The key phrase in captain kirk's quote from Macleans is 'government driven', which the captain uses to pretend its actually government jobs.So in her five years Wynne has more than made up for the job-losses in manufacturing by hiring all the factory hands laid-off in the decade and a half since 2003 and more, is that it? And it didn't make headlines, nor did she boast about it?
Sounds pretty unlikely to me. I said why above, and this version makes the 360,000 even less believable. If Macleans cited the actual StatsCan report so we could see it for ourselves, maybe. But they didn't. Did you find it? I certainly haven't found anything like it. Best so far is that Hudak vs. Wynne number of a swivel service of less than 100,000, and that is StatsCan.
The same article notes what really screwed Ontario's economy, and it wasn't the liberals.
They also note Wynne's approach to the problem.The party ended, alas, with breathtaking abruptness. By mid-2007, spiking oil prices had driven up the value of the loonie, removing a cost advantage Ontario factories had long enjoyed over their U.S. competitors. With the 2008 financial crisis, U.S. demand for Canadian non-energy products cratered—a decline that deepened over the next few years as oil soared again to US$100 per barrel.
So the question becomes what would a Ford government do for the same problem?. But Dimitry Anastakis, an economic historian at Trent University in Peterborough, Ont., believes the situation is dire enough that the government has to act.

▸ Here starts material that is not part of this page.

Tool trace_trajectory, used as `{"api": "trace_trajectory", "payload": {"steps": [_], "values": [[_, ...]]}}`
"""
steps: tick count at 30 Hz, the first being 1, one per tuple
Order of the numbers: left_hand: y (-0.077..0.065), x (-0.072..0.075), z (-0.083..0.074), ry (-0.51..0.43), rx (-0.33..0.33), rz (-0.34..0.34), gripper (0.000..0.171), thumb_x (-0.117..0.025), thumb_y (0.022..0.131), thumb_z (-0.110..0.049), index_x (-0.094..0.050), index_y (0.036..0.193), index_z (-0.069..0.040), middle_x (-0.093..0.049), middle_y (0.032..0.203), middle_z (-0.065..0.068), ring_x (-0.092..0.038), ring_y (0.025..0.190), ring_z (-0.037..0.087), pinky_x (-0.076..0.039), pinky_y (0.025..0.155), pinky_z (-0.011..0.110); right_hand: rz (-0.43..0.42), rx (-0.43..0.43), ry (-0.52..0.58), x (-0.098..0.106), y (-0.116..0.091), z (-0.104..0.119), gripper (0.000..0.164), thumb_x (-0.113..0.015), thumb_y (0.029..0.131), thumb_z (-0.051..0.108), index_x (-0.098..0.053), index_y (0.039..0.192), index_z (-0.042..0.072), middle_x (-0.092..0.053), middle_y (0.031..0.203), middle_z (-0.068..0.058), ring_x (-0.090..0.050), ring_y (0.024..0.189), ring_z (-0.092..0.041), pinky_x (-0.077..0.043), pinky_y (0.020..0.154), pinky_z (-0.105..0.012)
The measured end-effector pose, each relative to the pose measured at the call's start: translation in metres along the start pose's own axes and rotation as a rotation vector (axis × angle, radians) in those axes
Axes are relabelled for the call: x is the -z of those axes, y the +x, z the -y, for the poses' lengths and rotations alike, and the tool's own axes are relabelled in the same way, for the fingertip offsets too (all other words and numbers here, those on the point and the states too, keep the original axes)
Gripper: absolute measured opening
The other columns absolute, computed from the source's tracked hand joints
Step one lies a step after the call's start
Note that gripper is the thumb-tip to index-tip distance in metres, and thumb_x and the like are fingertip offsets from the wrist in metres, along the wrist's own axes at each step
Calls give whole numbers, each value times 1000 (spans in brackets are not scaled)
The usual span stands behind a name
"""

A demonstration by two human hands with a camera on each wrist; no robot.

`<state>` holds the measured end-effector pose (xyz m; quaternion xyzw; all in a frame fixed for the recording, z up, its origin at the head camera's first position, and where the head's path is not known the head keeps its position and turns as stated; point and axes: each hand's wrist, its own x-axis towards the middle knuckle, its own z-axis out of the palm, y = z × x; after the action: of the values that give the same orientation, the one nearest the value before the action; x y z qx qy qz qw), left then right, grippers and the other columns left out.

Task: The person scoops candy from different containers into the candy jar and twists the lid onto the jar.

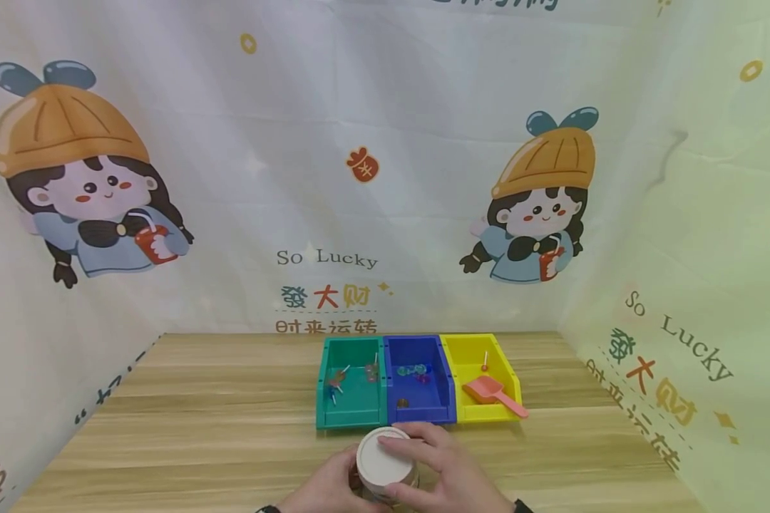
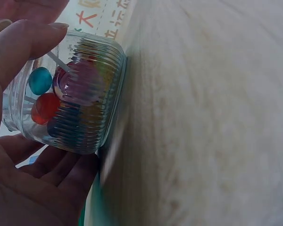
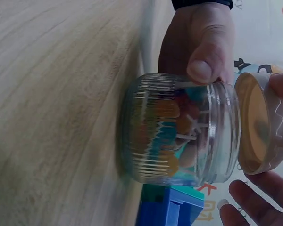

And if it’s going to act, he says, it makes sense to go all-in. “When you lose that manufacturing base and the technology that comes with it, you have to do something,” he says. “Wynne is focusing on some green tech, some information technology and some services. This is a slow-motion attempt to ratchet the economy into the 21st century. Whether it’s going to be a success is a completely different story.”